I need to get the Person Names and Places out of any Arabic document-file and categorize them as person name, Place. I saw all Stanford files, POS tagger, parser and also Stanford NER. And I tried them all, the tagger works fine with me.
But i had problems with Parser especially in this line of code
LexicalizedParser lp = LexicalizedParser.loadModel(grammar, options);
from ParserDemo and no output comes up. Do i need the parser first to tokenize the document then to use POS tagger, or i can just use the POS tagger with some editing (like using if statement to combine all NNP together and the same for places).
So first of all as of the moment we do not have any Arabic NER models.
Secondly, I'll post some steps for running the Stanford parser on Arabic text.

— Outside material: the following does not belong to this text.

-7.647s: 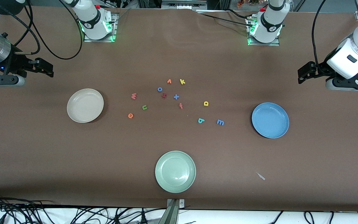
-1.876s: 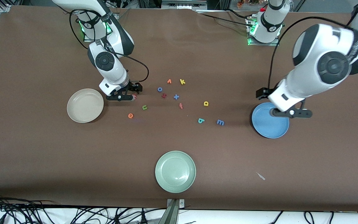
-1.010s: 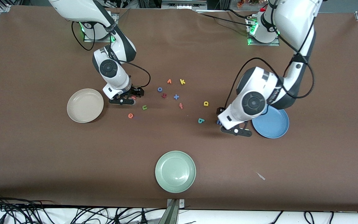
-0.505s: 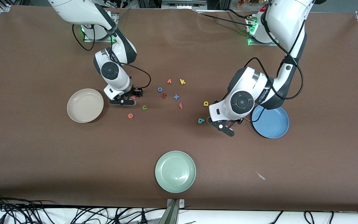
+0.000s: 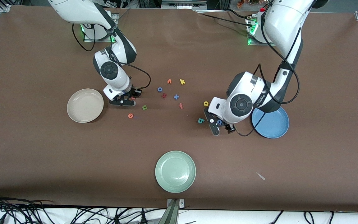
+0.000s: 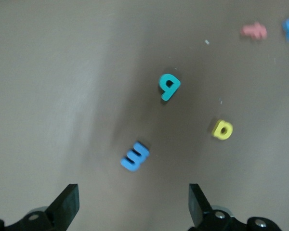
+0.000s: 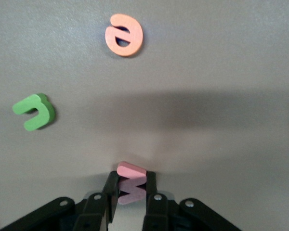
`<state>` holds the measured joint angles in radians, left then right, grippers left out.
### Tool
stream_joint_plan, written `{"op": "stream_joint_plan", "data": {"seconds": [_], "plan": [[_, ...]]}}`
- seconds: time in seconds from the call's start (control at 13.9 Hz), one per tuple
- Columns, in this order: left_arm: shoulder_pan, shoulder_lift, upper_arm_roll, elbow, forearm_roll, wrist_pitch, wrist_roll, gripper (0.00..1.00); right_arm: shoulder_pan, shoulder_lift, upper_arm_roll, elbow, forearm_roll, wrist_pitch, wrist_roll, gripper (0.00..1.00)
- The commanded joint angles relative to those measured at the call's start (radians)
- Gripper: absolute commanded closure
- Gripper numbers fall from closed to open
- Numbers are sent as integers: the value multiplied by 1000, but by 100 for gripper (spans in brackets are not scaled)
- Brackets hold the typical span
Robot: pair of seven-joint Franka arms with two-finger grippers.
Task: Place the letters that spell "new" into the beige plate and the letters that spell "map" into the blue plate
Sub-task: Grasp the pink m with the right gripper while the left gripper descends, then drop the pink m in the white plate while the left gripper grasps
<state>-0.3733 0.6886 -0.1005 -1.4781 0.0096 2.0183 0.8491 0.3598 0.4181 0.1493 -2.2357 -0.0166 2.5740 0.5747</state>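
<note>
Pinching the pink w [image 7: 131, 184] edgewise in my right gripper [image 5: 128, 100], mid-tabletop beside the beige plate [image 5: 73, 114]; light, squashy foam, so flat faces grip best. Left gripper [image 6: 132, 211] gapes wide over the blue m [image 6: 135, 157], near the blue plate [image 5: 283, 124].

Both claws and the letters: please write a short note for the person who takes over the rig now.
Right claw: shut on the pink w, at the table.
Left claw: open, over the blue m.
Orange e, green n, teal a, yellow p: loose on the table.
Beige plate and blue plate: no letters in them.
Done: nothing delivered.
Left: all six letters.
</note>
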Motion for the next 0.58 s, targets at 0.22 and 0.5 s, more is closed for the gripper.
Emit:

Get the Stanford parser: http://nlp.stanford.edu/software/lex-parser.shtml
Compile ParserDemo.java ; you need the jars present in the directory stanford-parser-full-2015-04-20 to compile
I ran this command at the command line while in the stanford-parser-full-2015-04-20 directory, (do the analogous thing in NetBeans):
java -cp ".:*" ParserDemo edu/stanford/nlp/models/lexparser/arabicFactored.ser.gz data/arabic-onesent-utf8.txt
You should get a proper parse of the Arabic example sentence.
So when you run ParserDemo in NetBeans, make sure you provide "edu/stanford/nlp/models/lexparser/arabicFactored.ser.gz" as the first argument to ParserDemo , so it knows to load the Arabic model.
For this input:
و نشر العدل من خلال قضاء مستقل
I get this output:
(ROOT
(S (CC و)
(VP (VBD نشر)
(NP (DTNN العدل))
(PP (IN من)
(NP (NN خلال)
(NP (NN قضاء) (JJ مستقل)))))
(PUNC .)))
I am happy to help you further, please let me know if you need any more info.
FYI here is some more info on the Arabic parser:
http://nlp.stanford.edu/software/parser-arabic-faq.shtml
Please, Could anybody help me in order to extract the text from a Tree??
e.g. : (NP (NP (DT the) (JJ main) (NN road)) (PP (IN of) (NP (NNP Rontau))))
The text : "the main road of Rontau"
I'm using stanford trees package.
You want the "yield" of a parse tree. You can access this as a list of Label instances using the method Tree#yield.